Pezeshkian menyampaikan pula komitmennya untuk bekerja sama dengan Qatar mendorong keamanan dan stabilitas regional. Dia menggambarkan pembicaraan dengan Emir Qatar Sheihk Tamim bin Hamad Al Thani sangat membangun, bertujuan mencapai perdamaian regional dan dan kepentingan bersama, dan mengumumkan bahwa Iran-Qatar meningkatkan kerja sama dalam perdagangan, energi, dan keamanan.
Al Thani juga membahas ketegangan yang terjadi di kawasan. "Kami melihat bahwa meningkatnya ketegangan akan berdampak buruk bagi semua orang. Meredakan ketegangan ini adalah prioritas utama kami,” ucap Al Thani, sambil berdiri di samping Pezeshkian.
"Kami mencapai kesepakatan untuk membangun negara Palestina yang merdeka dengan Yerusalem sebagai ibukotanya. Solusi lain akan berakhir gagal," tambahnya.
Pezeshkian tiba di Doha pada pagi hari untuk kunjungan dua hari, yang pertama sejak menjabat pada Juni. Kunjungan presiden Iran tersebut dilakukan beberapa jam setelah Iran meluncurkan serangkaian rudal ke Israel pada Selasa, dengan Tel Aviv memperkirakan 180 misil menghantam daratan Israel.
Serangan rudal balistik Iran ke Israel tak menyebabkan korban jiwa, namun mengakibatkan kerusakan properti, dan penutupan wilayah udara Israel, dengan jutaan warga di wilayah Zionis tersebut bergegas mencari tempat berlindung. Iran menyatakan serangan tersebut merupakan balasan atas pembunuhan Haniyeh dan Sekjen Hizbullah Hassan Nasrallah oleh Israel, serta pembantaian yang dilakukan Tel Aviv di Jalur Gaza dan Lebanon.
Atas serangan itu, Israel bersumpah akan membalas pada waktu yang tepat dan menyebutnya eskalasi yang parah dan membahayakan. Namun, Presiden Amerika Serikat Joe Biden pada Rabu menegaskan bahwa ia tidak mendukung serangan apa pun oleh Israel terhadap fasilitas nuklir Iran.

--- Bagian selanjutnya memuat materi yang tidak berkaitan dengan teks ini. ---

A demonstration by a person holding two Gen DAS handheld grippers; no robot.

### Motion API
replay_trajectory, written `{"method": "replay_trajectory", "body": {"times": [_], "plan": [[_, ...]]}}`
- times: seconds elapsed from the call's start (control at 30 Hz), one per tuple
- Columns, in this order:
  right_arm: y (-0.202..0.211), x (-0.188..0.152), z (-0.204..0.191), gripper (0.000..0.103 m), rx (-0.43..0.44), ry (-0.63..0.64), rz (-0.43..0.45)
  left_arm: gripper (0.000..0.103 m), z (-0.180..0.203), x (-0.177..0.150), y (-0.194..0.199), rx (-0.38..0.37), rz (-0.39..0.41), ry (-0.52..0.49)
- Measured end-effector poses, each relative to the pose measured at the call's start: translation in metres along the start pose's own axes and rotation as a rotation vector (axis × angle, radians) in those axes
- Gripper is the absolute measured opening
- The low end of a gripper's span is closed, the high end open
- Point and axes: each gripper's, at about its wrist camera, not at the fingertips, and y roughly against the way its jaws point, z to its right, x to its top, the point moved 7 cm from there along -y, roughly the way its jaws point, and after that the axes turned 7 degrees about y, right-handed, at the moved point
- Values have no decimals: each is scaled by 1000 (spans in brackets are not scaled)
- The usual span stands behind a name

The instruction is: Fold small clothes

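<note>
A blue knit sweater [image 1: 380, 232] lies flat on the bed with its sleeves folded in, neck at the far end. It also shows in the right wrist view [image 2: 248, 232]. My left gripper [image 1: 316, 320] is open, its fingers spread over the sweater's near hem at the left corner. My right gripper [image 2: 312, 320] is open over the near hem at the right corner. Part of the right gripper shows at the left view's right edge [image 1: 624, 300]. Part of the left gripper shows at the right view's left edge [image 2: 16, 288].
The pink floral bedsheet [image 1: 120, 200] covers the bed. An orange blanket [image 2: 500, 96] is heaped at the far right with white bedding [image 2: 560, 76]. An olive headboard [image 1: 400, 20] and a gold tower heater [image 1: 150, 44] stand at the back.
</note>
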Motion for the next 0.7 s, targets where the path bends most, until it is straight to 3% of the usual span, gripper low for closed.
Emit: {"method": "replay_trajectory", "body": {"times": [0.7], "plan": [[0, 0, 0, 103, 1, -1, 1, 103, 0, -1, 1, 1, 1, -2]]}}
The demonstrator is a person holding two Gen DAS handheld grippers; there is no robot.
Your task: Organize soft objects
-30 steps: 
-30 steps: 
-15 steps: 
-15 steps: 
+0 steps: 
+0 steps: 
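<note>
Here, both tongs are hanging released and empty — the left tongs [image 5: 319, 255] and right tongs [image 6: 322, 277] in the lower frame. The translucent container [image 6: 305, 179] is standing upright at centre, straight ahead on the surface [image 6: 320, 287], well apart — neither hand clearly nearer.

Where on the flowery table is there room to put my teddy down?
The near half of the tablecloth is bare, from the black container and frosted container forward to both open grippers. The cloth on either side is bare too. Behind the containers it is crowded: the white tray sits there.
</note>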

"Jawabannya adalah tidak," ujar Biden ketika ditanya apakah dia mendukung serangan Israel terhadap fasilitas nuklir Iran, sebelum menuju North Carolina.
Biden mengatakan bahwa Israel berhak membalas serangan Iran pada Selasa namun harus dilakukan secara proporsional. Biden mengatakan dia telah melakukan pembicaraan dengan para pemimpin G7 dan kelompok itu sedang menyusun pernyataan sebagai tanggapan atas serangan tersebut.
Gedung Putih mengatakan pernyataan Biden dan pemimpin G7 "dengan tegas" mengutuk serangan Iran.
"Presiden Biden menyampaikan solidaritas dan dukungan penuh AS kepada Israel dan rakyatnya, dan menegaskan kembali komitmen kuat AS terhadap keamanan Israel," kata pernyataan itu.